• Task details: What do the lines from the top of the data through the line with "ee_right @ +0" say? Quote them exactly and include both ends.

• Data to process:
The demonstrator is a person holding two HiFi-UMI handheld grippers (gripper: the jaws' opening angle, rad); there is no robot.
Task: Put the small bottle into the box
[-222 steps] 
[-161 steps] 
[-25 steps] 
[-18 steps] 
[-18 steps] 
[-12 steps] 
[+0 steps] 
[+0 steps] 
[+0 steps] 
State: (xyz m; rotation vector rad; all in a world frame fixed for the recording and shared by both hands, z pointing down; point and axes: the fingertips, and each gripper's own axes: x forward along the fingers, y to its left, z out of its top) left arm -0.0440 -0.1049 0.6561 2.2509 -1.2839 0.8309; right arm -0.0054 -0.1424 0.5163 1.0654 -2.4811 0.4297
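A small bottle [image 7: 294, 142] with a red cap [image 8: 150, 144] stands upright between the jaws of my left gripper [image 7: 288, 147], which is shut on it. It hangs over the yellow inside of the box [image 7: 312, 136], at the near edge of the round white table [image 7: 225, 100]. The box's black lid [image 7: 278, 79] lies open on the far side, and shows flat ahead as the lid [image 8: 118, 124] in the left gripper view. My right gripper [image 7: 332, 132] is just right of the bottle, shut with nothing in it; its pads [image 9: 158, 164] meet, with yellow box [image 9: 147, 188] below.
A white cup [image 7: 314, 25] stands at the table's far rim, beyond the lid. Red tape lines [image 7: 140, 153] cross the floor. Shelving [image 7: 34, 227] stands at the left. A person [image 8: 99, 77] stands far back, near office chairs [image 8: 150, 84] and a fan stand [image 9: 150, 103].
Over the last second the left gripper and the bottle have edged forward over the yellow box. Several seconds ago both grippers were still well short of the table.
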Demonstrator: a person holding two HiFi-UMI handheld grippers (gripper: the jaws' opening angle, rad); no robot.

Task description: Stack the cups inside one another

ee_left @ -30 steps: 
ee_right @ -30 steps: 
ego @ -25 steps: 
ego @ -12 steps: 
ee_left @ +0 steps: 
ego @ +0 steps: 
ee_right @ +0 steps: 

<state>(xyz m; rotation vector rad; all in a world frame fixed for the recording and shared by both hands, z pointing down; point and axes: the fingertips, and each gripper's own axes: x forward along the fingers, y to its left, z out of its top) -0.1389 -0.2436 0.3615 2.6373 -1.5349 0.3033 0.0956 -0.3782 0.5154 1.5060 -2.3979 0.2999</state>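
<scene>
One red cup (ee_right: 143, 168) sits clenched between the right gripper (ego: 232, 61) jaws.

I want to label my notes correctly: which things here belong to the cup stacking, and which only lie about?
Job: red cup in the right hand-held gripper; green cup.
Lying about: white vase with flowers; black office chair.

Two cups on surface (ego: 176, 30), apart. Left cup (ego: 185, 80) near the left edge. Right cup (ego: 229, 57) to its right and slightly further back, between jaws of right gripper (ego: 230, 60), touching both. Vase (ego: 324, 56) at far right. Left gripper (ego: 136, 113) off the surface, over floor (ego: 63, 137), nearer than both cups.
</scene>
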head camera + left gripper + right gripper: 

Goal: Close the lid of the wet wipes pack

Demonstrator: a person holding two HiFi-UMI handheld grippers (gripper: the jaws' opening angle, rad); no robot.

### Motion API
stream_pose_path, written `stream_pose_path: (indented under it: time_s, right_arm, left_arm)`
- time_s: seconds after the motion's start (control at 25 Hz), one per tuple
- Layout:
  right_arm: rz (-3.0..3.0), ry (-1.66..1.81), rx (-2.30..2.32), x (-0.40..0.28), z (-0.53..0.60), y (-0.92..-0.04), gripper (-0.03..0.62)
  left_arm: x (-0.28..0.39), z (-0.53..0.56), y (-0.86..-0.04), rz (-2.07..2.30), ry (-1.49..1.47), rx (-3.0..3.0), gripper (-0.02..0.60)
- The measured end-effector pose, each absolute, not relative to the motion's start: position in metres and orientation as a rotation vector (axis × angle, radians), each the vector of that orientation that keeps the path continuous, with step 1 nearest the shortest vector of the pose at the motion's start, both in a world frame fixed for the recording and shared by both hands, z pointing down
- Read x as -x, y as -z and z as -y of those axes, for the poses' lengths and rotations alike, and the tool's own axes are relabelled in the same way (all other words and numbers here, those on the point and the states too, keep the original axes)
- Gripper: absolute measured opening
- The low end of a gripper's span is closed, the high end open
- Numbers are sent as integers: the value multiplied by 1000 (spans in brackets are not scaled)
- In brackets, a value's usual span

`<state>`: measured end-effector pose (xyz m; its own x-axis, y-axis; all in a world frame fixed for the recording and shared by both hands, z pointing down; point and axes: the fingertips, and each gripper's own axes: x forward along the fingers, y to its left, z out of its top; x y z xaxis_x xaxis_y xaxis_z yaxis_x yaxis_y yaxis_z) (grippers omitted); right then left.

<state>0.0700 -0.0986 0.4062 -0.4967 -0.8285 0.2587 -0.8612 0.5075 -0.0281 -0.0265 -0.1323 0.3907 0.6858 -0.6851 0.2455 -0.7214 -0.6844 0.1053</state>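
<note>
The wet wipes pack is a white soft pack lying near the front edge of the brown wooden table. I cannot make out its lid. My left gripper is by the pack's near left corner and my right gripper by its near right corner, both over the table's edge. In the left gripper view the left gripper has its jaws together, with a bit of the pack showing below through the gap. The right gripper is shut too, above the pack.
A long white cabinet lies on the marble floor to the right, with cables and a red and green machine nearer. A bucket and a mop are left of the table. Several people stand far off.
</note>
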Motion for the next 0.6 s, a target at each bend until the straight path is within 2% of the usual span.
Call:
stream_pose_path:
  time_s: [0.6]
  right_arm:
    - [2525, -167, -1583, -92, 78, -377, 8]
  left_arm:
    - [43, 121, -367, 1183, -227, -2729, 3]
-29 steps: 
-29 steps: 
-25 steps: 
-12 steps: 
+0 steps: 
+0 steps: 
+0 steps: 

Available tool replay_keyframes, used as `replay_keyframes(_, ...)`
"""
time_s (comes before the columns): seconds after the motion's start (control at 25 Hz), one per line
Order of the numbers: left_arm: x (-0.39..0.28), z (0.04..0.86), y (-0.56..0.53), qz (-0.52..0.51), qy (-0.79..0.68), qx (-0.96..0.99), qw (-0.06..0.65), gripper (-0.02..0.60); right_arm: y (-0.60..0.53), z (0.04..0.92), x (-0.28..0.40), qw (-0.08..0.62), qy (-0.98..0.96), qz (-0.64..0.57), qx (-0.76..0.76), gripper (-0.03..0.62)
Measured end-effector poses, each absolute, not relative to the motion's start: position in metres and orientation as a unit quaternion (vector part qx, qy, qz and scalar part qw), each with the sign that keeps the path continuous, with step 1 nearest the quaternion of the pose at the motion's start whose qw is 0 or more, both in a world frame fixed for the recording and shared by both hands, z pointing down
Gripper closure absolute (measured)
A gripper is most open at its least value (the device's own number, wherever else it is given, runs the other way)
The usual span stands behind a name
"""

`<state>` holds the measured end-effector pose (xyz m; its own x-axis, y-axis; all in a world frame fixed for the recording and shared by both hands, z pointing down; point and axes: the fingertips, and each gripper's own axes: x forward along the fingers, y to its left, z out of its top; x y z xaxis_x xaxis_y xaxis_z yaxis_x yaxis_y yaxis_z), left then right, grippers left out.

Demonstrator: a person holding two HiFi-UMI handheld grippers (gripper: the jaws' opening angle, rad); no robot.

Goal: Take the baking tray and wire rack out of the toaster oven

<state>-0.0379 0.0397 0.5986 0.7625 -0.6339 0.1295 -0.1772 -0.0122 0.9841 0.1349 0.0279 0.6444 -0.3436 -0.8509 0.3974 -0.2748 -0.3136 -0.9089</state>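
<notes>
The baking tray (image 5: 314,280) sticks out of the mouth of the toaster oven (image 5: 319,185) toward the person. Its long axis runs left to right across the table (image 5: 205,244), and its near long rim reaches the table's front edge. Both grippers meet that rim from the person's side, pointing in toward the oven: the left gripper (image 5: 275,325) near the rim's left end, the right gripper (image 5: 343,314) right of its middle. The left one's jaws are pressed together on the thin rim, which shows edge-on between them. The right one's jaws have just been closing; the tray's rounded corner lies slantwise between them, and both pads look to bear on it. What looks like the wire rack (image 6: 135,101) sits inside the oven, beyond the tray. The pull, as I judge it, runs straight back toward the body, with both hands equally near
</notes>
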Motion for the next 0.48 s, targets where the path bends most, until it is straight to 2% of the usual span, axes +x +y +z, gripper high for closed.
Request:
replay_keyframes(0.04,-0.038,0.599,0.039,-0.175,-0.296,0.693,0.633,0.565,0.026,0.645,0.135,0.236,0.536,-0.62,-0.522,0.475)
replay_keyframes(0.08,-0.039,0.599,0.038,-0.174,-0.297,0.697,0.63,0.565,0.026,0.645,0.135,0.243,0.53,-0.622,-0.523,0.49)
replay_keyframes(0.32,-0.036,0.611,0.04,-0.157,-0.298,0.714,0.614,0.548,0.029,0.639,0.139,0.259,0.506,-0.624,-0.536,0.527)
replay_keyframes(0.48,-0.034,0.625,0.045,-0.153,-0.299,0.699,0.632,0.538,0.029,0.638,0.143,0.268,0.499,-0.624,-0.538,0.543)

• Written response:
The demonstrator is a person holding two HiFi-UMI handheld grippers (gripper: the jaws' opening angle, rad); there is no robot.
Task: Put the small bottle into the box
[-222 steps] 
[-161 steps] 
[-25 steps] 
[-18 steps] 
[-18 steps] 
[-12 steps] 
[+0 steps] 
[+0 steps] 
[+0 steps] 
State: (xyz m; rotation vector rad; all in a world frame fixed for the recording and shared by both hands, z pointing down; point and axes: the fingertips, and each gripper's own axes: x forward along the fingers, y to its left, z out of its top) left arm -0.0440 -0.1049 0.6561 2.2509 -1.2839 0.8309; right arm -0.0054 -0.1424 0.5163 1.0654 -2.4811 0.4297
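A small bottle [image 7: 294, 142] with a red cap [image 8: 150, 144] stands upright between the jaws of my left gripper [image 7: 288, 147], which is shut on it. It hangs over the yellow inside of the box [image 7: 312, 136], at the near edge of the round white table [image 7: 225, 100]. The box's black lid [image 7: 278, 79] lies open on the far side, and shows flat ahead as the lid [image 8: 118, 124] in the left gripper view. My right gripper [image 7: 332, 132] is just right of the bottle, shut with nothing in it; its pads [image 9: 158, 164] meet, with yellow box [image 9: 147, 188] below.
A white cup [image 7: 314, 25] stands at the table's far rim, beyond the lid. Red tape lines [image 7: 140, 153] cross the floor. Shelving [image 7: 34, 227] stands at the left. A person [image 8: 99, 77] stands far back, near office chairs [image 8: 150, 84] and a fan stand [image 9: 150, 103].
Over the last second the left gripper and the bottle have edged forward over the yellow box. Several seconds ago both grippers were still well short of the table.
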Demonstrator: a person holding two HiFi-UMI handheld grippers (gripper: the jaws' opening angle, rad); no robot.

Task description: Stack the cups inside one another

ee_left @ -30 steps: 
ee_right @ -30 steps: 
ego @ -25 steps: 
ego @ -12 steps: 
ee_left @ +0 steps: 
ego @ +0 steps: 
ee_right @ +0 steps: 

This answer requires no additional content.